Day 2 Session 2: Innovation in image and Art
“Dislocated Landscapes: Visualizing Diné Bikéyah in the Colonial Medium” - Ryuichi Nakayama
In the 1930s, Diné students at the Santa Fe Indian School (SFIS) began to produce so-called flat style paintings, paintings depicting assumedly traditional aspects of indigenous societies in a naturalistic, simplified, and mostly static manner. Produced at the school away from their home, paintings by Diné students consistently show idyllic landscapes of the diné bikeyah. Images without meticulous depictions of the surrounding environment fail to articulate the meanings of specific places in the indigenous landscapes.

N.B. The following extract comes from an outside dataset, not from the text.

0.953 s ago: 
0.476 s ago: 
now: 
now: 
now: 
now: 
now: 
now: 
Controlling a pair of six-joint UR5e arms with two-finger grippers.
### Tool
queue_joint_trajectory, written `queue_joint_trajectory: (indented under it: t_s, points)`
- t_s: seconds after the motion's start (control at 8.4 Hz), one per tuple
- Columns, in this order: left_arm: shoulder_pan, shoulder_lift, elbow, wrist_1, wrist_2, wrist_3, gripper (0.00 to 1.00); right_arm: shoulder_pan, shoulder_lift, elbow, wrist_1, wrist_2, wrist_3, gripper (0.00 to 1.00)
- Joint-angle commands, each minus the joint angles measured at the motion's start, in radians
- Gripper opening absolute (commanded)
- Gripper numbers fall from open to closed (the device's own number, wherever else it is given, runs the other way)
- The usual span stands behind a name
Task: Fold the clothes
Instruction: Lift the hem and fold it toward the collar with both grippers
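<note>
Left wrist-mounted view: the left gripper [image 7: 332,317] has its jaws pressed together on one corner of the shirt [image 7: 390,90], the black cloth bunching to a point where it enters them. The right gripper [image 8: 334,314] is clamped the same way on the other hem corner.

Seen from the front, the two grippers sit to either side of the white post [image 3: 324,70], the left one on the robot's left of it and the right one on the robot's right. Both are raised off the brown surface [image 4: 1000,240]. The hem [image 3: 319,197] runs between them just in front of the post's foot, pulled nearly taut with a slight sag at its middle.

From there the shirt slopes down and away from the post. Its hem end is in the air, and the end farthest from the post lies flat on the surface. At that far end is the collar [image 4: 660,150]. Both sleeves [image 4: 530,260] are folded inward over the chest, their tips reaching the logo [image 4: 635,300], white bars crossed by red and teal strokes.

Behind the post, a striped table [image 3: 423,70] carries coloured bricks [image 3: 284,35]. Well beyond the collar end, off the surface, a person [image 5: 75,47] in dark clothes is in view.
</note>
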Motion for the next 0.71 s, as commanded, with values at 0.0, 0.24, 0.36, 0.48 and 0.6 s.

“Traditional vs. Contemporary": Considering and Deconstructing Binaries and Classifications in Diné and Indigenous Art - Isabella Robbins
Historically, western museums and academia have seen a division between traditional arts, such as basketmaking, rug weaving, and carving, versus contemporary arts, such as painting, sculpture and photography. While some museums use more loose classifications (i.e. the Navajo Nation Museum and other tribal museums), others (i.e. the Yale University Art Gallery, the Met, etc.) are more strict in their divisions between art forms. This brings up questions of whether traditional arts can be considered art, and which art belongs where (art vs. anthropology museums). In this paper, I want to problematize this binary and other classifications.
“The High Desert Asdzaan and Her Neo-Matriarch Identity” - Venaya Yazzie
Every day the Indigenous woman, the modern Matriarch makes a plethora of decisions, not only about her family, but about herself. She is a diné asdzaan, the Diné femme and her personal gendered rituals and routines are a significant part of her identity. For her, it might involve prayer first, a morning run, what to wear, and how to 'adorn' with jewelry. Whether a colorful Pendleton coat, or the trade item Babushka, granny scarf or turquoise jewelry items; her Dine' identity involves the act of tangible adornment, a cultural act passed on from generations of women from her historical clanship line. This human ritual of personal adornment is both a tangible and spiritual way of identification as well as a kind of self- empowerment and self-realization. The Diné epistemology of personal presentation is a resilient act still perpetuated in 2020. This session concerns the narrative of Navajo ways of being as a female as a means of recognizing, encouraging and inspiring her in a rapidly changing global community both in and outside of Navajoland.